Caían chuzos de punta, con alevosa furia. Por algún conducto o avería, el sótano del café Gijón embalsa el agua de la lluvia y aquella precisa tarde ocurrió lo que otras veces: se empaparon los sacos de carburo, almacenados para suministrar la luz azulenca de los renacidos quinqués, sustitutos anacrónicos del fluido en suspenso, programado o sobrevenido, lo que sucedía con fatigosa reiteración. No es precisa experiencia pragmática para imaginar lo que ocurre cuando se humedece el carburo y sobre sus emanaciones llega, ardiendo, blandamente, lo recuerdo, una hoja de papel, con la amable dedicatoria de un supuesto gafe. El guirigay de la bulliciosa clientela mitigó la sorda explosión, compañera de un intensísimo y breve resplandor. Por las rejillas que ventilan la bodega brotó la súbita llamarada. Quien conozca la topografía del Gijón, encontrará, con suma facilidad, estos aliviaderos: se encuentran, precisamente, bajo los veladores y junto a los ventanales.
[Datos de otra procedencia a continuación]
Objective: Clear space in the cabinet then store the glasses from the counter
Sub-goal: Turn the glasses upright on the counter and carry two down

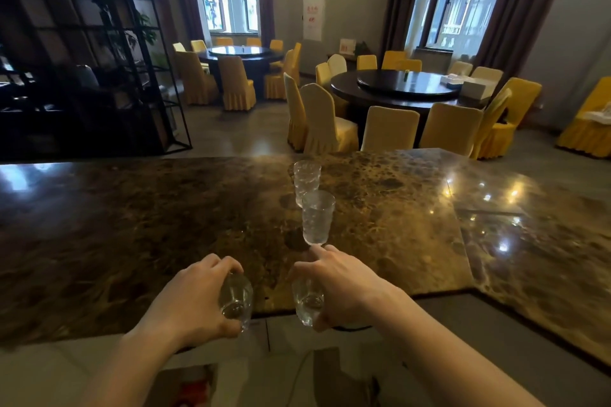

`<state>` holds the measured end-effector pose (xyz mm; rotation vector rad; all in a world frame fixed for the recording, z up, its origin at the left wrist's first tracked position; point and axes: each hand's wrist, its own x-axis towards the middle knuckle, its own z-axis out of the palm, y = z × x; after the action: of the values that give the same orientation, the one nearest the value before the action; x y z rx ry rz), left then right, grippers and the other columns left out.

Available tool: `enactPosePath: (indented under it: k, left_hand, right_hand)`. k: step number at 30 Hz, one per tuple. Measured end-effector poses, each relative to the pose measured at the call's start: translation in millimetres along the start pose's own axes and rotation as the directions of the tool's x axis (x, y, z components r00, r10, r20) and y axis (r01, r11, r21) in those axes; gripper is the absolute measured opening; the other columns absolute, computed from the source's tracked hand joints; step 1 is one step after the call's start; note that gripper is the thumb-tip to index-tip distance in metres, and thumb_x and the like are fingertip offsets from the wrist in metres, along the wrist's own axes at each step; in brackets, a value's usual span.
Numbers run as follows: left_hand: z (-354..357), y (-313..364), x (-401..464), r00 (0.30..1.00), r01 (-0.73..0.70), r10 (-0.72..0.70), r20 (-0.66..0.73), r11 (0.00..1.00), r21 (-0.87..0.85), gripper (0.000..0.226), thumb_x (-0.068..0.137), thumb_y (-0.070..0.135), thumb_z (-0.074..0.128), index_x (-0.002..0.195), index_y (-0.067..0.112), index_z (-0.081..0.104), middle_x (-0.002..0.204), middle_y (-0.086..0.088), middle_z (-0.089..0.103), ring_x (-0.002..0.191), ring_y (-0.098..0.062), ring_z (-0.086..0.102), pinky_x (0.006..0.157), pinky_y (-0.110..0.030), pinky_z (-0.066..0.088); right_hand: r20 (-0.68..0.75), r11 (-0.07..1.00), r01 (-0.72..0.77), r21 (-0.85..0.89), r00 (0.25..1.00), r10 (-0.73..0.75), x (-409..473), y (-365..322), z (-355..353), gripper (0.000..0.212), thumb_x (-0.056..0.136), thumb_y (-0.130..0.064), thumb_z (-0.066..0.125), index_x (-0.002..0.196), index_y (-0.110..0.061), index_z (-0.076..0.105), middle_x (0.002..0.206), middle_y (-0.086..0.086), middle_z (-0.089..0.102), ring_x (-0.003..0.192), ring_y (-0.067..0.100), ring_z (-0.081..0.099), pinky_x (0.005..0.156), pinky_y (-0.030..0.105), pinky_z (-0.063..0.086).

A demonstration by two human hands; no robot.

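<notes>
My left hand [195,294] grips a clear glass [235,302] from above, near the front edge of the brown marble counter [132,228]. My right hand [340,287] grips a second clear glass [307,302] the same way, and its fingertips touch the base of a third textured glass [317,218] standing upright on the counter. A fourth glass [305,177] stands just behind that one. No cabinet is in view.
The counter turns a corner at the right [529,241]. Beyond it lies a dining room with round dark tables [396,86] and yellow-covered chairs [390,129]. A black metal shelf frame [99,59] stands at the left. White floor tiles [49,367] show below the counter edge.
</notes>
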<state>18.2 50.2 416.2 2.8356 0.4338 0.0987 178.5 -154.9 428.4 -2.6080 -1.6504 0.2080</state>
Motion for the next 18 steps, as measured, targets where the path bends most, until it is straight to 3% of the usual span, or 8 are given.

Ninguno de los presentes pudo dar una versión aceptable, imparcial y homologada de mi levitación y el vertiginoso trayecto sobre los mojados adoquines, los que, entonces, aún pavimentaban la calzada. Las perneras del pantalón quedaron levemente tostadas y mis pantorrillas súbitamente depiladas, por un sistema poco recomendable. Estragos transitorios. No así el malaje del escritor bilbaíno, a cuyos irresistibles poderes ocultos se atribuyó el suceso, que no fue sino una estúpida frivolidad. Vamos, eso creo.